The Max Model Defined

Standard Web Site User

The Max Model (for Maxwell or Maxine) is based on the GOMS [1] modeling approach with its "model human processor." We have applied and extended this fundamental approach to modeling human behavior in web sites and created the Max Model (Maxwell or Maxine), a standard web site user. This allows us to characterize the standard web site user's experience with a specific web site.

Since the rest of this paper hinges on an understanding of the GOMS modeling approach, we briefly summarize it here. A human model processor is made up of a perceptual system, a motor system, and a cognitive system, each with its own processing cycles, supporting memories, and actions. Card, Moran, and Newell provided this model processor with an instruction set by modeling the human behaviors in an associated GOMS model. A GOMS model decomposes a task and the associated user responses into a set of Goals, Operators, Methods, and Selection rules. Goals range from high level to fine-grained unit tasks (e.g., find a product on a web site). The Operators are individual perceptual, cognitive, or motor actions (e.g., read a word). A method describes how a goal may be accomplished (e.g., move the cursor with a mouse and click on the link). Since there may be more than one method for accomplishing the goal, selection rules are used to choose between the multiple methods. A selection rule determines which method should be applied to accomplish the goal.
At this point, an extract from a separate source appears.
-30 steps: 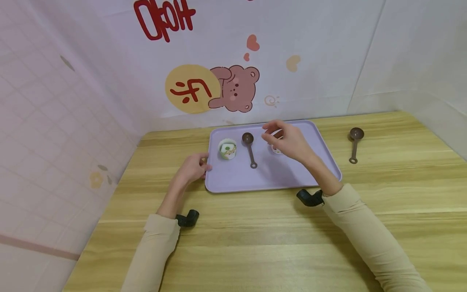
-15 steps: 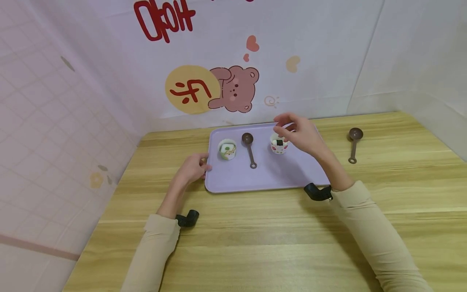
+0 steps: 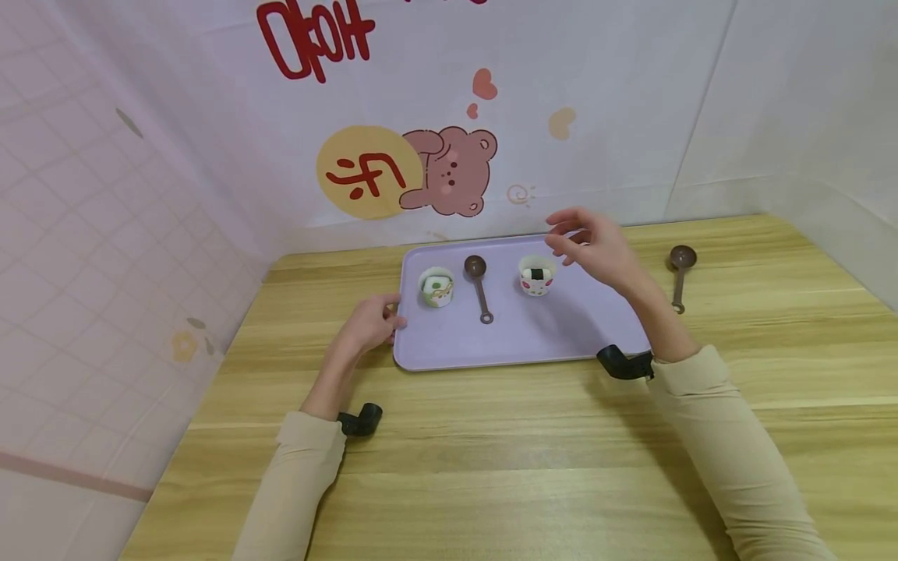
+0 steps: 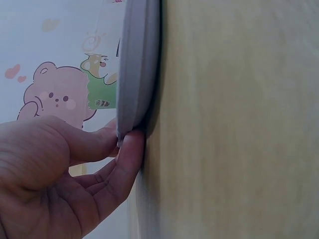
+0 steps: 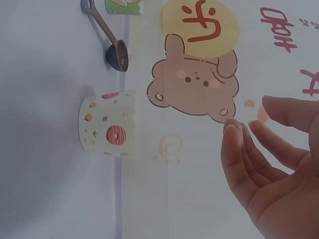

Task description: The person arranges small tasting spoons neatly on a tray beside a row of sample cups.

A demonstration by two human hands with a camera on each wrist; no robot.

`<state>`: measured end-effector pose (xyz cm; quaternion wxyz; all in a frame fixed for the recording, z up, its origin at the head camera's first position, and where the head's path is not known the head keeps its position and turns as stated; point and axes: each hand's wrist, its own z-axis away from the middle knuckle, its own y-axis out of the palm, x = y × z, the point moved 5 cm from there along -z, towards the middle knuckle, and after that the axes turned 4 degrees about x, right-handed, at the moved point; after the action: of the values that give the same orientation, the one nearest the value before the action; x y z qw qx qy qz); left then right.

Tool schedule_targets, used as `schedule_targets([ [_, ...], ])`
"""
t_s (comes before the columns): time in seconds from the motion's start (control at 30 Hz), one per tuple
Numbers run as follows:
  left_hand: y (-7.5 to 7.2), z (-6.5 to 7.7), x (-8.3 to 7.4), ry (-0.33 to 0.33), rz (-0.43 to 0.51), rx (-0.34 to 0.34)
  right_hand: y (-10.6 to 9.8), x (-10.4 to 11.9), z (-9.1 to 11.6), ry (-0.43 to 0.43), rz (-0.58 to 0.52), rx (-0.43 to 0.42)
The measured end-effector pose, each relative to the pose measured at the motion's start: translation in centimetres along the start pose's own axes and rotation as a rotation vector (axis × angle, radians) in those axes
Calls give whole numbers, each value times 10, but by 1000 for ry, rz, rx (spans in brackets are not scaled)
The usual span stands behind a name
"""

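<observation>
My left hand [image 3: 369, 322] pinches the left rim of a lilac tray [image 3: 449, 347], thumb above and fingers beneath, as the left wrist view shows. On the tray stand a green patterned paper cup [image 3: 438, 294] at the left and a white paper cup [image 3: 536, 286] with red prints at the right. Something white with a dark band, like a rice ball, shows in the right cup; something white and green sits in the left one. Between the cups lies a brown measuring spoon [image 3: 479, 284]. My right hand [image 3: 596, 248] hovers to the right of the white cup, holding nothing, its fingers loosely bent.
A second brown measuring spoon [image 3: 681, 276] lies on the wooden table [image 3: 491, 460], right of the tray. Behind the table rises a white wall covering [image 3: 617, 93] with a printed bear. Black wrist mounts [image 3: 624, 363] sit on both forearms.
My right hand has moved right, away from above the white cup, which is now uncovered along with its contents. The left hand and the tray have stayed in place.
</observation>
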<state>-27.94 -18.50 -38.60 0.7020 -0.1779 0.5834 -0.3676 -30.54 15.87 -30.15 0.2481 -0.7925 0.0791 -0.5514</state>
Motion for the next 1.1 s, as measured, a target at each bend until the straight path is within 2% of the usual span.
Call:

In the tradition of standard user Models

The rich environments of color and sound have been modeled using similar standard user modeling techniques to describe an individual human experience. This modeling has allowed for specification, design, and legislation, all dependent on repeatable measures provided by employing the standard models. For example, in 1931, the International Commission on Illumination (Commission Internationale de l'Eclairage, or CIE) developed a standard observer that allowed for the measurement of color and enabled the field of colorimetry [2]. Sound pressure level instruments use various scales to "model" loudness responses and "integrate" the spectrum of sound into a single meaningful measure [3]. It is in this tradition that we employed GOMS modeling techniques to create a standard web site user.

 

How the Max Model works

This standard web site user is a seeker of information. The Max Model contains all the structure, rules, and definitions needed to find a target piece of information on a web site. This model needs to be supplied with a web site along with a starting point, path to be followed and a target within that web site. With that information and his various characteristics, the Max Model can be used to describe user behavior. In the following description we often personify the behavior in the Max Model to reflect the "character" of the model.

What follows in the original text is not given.